江牧生:“姐姐同我拍了雙人照,難不成也要把這張照片放到相親網站。”
秦宴放大看一些細節。
“未嘗不可呀,到時候就把你的臉擋住。”
被當成工具人,江牧生心生不滿。
“剛剛沒怎麼進入狀態,姐姐我們再拍一張吧!”
秦宴撐了個懶腰,給自己捶捶背。
“我累了,最後一張看著確實有點不自然,要不還是刪了吧。”
“等等!”江牧生及時阻止她按刪除鍵。
“做事要有始有終,寫真我下午去店裡洗出來,晚上拿給姐姐。
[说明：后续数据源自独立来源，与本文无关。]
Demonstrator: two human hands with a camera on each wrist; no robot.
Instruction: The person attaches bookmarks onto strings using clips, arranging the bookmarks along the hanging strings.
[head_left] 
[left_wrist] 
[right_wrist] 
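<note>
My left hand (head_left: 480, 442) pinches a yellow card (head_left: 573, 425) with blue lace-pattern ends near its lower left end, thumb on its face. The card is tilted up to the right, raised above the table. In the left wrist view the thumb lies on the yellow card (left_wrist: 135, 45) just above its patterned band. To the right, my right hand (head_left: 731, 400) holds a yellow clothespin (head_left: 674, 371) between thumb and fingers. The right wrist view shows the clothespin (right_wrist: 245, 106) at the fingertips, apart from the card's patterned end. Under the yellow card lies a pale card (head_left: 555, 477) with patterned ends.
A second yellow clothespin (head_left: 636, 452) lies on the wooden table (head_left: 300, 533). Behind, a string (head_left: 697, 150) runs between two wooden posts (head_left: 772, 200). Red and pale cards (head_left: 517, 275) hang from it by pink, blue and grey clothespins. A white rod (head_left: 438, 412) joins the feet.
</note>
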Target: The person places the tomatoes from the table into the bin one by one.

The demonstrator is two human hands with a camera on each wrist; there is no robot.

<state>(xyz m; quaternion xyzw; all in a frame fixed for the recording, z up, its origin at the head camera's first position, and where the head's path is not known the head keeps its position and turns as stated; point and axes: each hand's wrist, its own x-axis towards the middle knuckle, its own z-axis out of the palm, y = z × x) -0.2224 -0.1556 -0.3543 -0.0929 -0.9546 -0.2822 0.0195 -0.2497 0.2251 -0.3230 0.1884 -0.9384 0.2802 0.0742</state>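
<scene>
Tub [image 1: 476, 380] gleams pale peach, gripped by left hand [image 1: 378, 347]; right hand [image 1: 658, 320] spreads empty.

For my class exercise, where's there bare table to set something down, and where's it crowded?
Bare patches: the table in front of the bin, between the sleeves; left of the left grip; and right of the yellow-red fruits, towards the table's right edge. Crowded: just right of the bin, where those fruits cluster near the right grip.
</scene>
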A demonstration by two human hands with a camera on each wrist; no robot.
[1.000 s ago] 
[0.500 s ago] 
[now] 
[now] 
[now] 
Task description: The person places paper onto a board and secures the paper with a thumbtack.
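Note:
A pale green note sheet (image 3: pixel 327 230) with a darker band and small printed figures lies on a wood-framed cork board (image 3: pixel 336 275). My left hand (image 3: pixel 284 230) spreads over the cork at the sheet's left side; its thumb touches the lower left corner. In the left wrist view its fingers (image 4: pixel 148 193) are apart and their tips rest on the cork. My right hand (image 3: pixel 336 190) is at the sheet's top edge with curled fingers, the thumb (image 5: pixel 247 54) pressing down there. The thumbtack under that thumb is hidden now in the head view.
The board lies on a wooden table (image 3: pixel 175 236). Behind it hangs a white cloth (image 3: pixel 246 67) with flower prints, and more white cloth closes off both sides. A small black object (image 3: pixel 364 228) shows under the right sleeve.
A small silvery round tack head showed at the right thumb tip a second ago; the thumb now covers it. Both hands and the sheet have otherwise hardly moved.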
”
他拿回攝像機的掌控權,不忘說:“最後這張也就那樣吧,效果出來不好看我幫姐姐刪!”
明明心裡很滿意,江牧生就是死鴨子嘴硬。
唇邊無聲笑漪輕牽,秦宴黑亮的眸倒映著他彆扭的神情,狡黠轉瞬即逝。
“好啊。”
有些事情,有些人設,演著演著,就容易入戲太深呢......
不管他為什麼要把她作為第一個殺人目標,是隨心而為,還是聽命於人,這都不重要。
江牧生伺機而動,對她有所圖謀。
秦宴又何嘗不是。
江牧生,是一個很好的馴服物件。
秦宴期待他假戲真做的那一天。
大機率不遠了。
名片才給出去不到一日,宋霽禮在咖啡館與讓奶奶高興了整天的小姑娘赴約。
“秦小姐在電話裡說的那份合同,方便給我看看嗎?”
“當然可以。”
在秦宴看來,這份合同表面上的確正常,但難保不會有隱藏的陷阱。
倘若能挖出來,對她接下來要做的事將會很有利。